Finny's BCT (Blue Cheese Tomato - der.)
Recipe by moi
1 sun-warmed homegrown tomato, sliced
2 slices of ciabatta bread, lightly toasted
2 T crumbled (buttermilk) blue cheese
(Olive oil) mayo
Fresh cracked pepper
Scrape just a bit of mayo on both sides of the sandwich, add black pepper to the top half, crumbled blue cheese to the bottom and stack the tomatoes on top of the blue cheese. Press the top half on there and cut it in half if you so desire.
And, right there, I just told you how to make a sandwich as though you've never made one before. Retarded!
Oh well. You forgive me now and we'll all go on with our lives.
Also, with these slowly ripening tomatoes, I made my go-to hot weather tomato dish: Mellow Tomato Pasta and paired it with my go-to WHAT THE F AM I GOING TO DO WITH ALL THESE BEANS beans: Roasted Green Beans.
Notice those purple beans turned green when cooked. Purple FAIL.
Those recipes can also be found on the Farmshare Project Tab because I love you a lot. See? It's true.
Don't believe me? I've found a way for you to kill green beans, carrots, peas, onions and fennel in one meal.
And if you happen to have most of a can of coconut milk threatening to go bad in your fridge, well, then you'll be extra happy, too.
I can't, however, take credit for the recipe because it's another Sunset one, but I totally recommend Pea and Carrot Coconut Curry if you're a curry person. Or a carrot person. Or a person woefully at a loss for what to do with all the vegetables included in the title. You get it.
The beans though? Let me tell you.
Roasted Beans with Fennel and Onion
Recipe from Live Earth Farm's newsletter
1 lb green beans, trimmed
1-2 fennel bulbs, sliced thinly (if you have a death wish, use the mandolin)

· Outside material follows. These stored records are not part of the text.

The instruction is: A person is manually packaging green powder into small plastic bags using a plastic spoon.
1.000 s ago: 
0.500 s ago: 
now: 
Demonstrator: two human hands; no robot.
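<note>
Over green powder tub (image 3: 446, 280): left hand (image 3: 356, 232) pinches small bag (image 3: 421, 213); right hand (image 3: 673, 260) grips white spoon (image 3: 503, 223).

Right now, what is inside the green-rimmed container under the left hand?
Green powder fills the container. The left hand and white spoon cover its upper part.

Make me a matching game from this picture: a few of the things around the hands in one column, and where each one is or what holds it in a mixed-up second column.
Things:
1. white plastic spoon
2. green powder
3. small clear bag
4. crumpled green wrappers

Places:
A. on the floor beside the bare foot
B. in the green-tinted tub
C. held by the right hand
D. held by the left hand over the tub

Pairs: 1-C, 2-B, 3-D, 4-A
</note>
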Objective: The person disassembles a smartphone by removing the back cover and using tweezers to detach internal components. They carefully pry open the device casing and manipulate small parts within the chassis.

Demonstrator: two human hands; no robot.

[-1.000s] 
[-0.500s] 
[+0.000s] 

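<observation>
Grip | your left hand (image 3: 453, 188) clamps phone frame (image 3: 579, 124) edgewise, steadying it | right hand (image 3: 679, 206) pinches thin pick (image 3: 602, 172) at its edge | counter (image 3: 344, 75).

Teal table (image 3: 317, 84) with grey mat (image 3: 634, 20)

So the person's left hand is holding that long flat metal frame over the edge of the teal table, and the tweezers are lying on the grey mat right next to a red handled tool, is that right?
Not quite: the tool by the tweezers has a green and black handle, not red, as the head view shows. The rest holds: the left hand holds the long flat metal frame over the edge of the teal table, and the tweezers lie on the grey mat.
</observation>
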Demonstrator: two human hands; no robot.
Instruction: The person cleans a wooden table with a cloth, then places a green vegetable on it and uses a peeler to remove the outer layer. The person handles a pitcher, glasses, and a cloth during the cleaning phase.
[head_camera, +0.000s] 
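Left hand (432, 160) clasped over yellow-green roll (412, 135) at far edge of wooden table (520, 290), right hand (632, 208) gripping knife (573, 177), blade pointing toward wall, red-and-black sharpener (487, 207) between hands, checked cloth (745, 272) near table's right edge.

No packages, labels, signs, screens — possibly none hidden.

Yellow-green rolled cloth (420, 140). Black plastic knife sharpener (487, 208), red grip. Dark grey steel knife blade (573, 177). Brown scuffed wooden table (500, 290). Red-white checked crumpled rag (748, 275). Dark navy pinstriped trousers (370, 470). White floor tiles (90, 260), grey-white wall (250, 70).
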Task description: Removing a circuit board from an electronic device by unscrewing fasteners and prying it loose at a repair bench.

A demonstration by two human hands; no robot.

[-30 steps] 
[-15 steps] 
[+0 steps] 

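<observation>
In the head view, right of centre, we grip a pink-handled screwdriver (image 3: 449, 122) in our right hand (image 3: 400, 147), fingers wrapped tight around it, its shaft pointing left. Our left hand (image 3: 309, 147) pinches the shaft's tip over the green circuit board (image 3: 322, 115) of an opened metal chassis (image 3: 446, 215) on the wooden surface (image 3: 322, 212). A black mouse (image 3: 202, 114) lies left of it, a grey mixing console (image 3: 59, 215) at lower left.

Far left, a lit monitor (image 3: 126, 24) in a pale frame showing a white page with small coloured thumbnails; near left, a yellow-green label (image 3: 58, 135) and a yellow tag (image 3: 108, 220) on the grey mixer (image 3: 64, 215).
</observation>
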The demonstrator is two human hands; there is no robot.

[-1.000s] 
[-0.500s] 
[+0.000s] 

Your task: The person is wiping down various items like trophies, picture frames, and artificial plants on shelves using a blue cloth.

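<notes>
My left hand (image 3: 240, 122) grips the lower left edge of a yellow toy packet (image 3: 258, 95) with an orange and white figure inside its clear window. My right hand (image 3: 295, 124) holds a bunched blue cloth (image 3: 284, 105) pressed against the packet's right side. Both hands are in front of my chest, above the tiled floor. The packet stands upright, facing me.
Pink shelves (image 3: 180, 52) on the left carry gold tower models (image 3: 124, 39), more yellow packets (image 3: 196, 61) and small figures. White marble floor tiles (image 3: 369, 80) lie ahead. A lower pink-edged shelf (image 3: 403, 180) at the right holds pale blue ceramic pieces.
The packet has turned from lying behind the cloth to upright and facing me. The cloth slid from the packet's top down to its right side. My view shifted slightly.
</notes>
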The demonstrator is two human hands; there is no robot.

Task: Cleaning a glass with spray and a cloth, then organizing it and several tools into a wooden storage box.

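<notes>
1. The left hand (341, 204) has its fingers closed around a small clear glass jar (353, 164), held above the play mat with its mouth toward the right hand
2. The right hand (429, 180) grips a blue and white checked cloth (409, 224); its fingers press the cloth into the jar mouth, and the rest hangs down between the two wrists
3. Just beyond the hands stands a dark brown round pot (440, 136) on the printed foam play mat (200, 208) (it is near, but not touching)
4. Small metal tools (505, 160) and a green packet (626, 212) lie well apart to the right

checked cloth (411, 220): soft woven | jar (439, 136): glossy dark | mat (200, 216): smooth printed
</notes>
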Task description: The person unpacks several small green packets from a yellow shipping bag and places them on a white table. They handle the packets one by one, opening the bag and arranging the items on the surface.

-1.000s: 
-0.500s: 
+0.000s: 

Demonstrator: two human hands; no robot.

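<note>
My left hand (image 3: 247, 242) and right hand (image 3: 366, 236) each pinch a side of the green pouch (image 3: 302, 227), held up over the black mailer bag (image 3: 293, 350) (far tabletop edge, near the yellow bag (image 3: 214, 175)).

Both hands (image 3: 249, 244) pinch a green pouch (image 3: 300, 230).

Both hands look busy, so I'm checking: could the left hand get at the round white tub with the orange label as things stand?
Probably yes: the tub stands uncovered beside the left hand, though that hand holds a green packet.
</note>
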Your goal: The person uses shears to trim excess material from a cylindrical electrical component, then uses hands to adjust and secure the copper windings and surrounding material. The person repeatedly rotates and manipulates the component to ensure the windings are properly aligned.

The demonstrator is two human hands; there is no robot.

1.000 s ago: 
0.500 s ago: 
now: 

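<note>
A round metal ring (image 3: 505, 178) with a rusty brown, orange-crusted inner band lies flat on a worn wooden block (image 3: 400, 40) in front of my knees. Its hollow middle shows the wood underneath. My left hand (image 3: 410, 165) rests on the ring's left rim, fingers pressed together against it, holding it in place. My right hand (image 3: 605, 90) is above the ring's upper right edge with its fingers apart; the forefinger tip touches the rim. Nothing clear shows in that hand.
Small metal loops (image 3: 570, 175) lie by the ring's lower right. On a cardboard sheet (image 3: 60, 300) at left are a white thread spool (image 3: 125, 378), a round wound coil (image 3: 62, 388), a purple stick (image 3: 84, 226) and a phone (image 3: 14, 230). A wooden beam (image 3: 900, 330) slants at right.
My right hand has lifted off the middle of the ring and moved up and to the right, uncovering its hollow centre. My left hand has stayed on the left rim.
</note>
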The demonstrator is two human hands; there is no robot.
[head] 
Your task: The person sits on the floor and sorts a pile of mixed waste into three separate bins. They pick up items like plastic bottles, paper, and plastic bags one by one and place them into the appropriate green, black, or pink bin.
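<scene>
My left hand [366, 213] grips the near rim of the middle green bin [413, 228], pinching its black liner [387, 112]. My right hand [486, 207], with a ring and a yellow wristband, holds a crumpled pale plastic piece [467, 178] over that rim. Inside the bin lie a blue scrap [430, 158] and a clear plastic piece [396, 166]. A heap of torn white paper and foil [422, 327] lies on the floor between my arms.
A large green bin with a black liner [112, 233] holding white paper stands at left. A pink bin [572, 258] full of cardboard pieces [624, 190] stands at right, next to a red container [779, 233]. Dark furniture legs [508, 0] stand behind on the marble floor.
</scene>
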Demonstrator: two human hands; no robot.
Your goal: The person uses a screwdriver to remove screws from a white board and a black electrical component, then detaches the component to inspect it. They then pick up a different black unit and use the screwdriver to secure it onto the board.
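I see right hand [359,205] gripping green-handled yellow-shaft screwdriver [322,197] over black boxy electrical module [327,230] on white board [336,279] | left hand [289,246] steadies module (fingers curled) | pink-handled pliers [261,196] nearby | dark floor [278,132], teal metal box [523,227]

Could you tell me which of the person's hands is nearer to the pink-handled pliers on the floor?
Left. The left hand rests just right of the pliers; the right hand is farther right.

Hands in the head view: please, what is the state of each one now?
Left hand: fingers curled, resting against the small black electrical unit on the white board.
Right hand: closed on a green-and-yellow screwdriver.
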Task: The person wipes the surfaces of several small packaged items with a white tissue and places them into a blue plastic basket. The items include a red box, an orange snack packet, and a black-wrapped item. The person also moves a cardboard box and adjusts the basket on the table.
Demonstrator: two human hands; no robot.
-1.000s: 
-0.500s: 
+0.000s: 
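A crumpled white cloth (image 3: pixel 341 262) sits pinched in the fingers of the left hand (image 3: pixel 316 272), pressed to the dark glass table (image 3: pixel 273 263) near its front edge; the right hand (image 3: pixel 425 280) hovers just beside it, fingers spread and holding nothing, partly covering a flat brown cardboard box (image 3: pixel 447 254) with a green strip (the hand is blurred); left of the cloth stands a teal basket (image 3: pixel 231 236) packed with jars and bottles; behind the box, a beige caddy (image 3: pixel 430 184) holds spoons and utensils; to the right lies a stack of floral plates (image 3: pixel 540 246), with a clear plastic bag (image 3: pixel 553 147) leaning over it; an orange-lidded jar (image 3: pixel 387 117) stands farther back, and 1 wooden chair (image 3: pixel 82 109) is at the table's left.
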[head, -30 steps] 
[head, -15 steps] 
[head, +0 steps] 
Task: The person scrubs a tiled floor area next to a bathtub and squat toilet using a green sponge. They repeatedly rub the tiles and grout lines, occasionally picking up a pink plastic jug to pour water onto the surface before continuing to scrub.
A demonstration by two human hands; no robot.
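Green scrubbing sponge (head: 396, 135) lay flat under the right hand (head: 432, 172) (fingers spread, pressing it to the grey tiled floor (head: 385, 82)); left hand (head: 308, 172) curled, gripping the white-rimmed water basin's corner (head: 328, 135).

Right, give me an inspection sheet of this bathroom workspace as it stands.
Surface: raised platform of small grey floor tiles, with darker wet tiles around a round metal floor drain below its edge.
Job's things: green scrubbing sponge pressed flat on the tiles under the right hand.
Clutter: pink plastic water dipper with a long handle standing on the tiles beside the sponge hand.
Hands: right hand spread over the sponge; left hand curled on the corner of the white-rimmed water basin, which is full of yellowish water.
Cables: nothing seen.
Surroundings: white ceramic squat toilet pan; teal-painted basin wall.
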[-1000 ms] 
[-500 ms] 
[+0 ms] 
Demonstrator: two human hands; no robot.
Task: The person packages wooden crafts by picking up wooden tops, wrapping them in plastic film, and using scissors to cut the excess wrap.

1 onion, sliced thinly (see dare above)
Salt and pepper
After taking your own life in your hands by choosing to use the greatly-feared mandolin, add enough oil to cover your thick-bottomed pan and, when its warmed and fragrant, add your sliced fennel and onion, stirring occasionally until it's browned. I hear this process is called, "brown frying", but I find most technical cooking terms to be subject to user invention, so who knows if that's a real thing.
Anyway, while your fennel and onion is frying and browning, steam your beans until just crisp. Rinse them with cool water so they don't get all brown and grody.
Could we call that, "brown-grodying"? Probably.
Once all your fennel and onion shavings are brown and such, toss in your crispy steamed beans and give them a good toss with some salt and pepper - as much as YOU, specifically, like. Me? I'm a salt girl. Which may explain why I drink so much water and feel like my tongue is shriveling half the day, but hey, that's my issue.
When everything has mingled to your satisfaction, serve it alongside your Pea and Carrot Coconut Curry and bask in the glow of having killed many vegetables with one totally edible meal.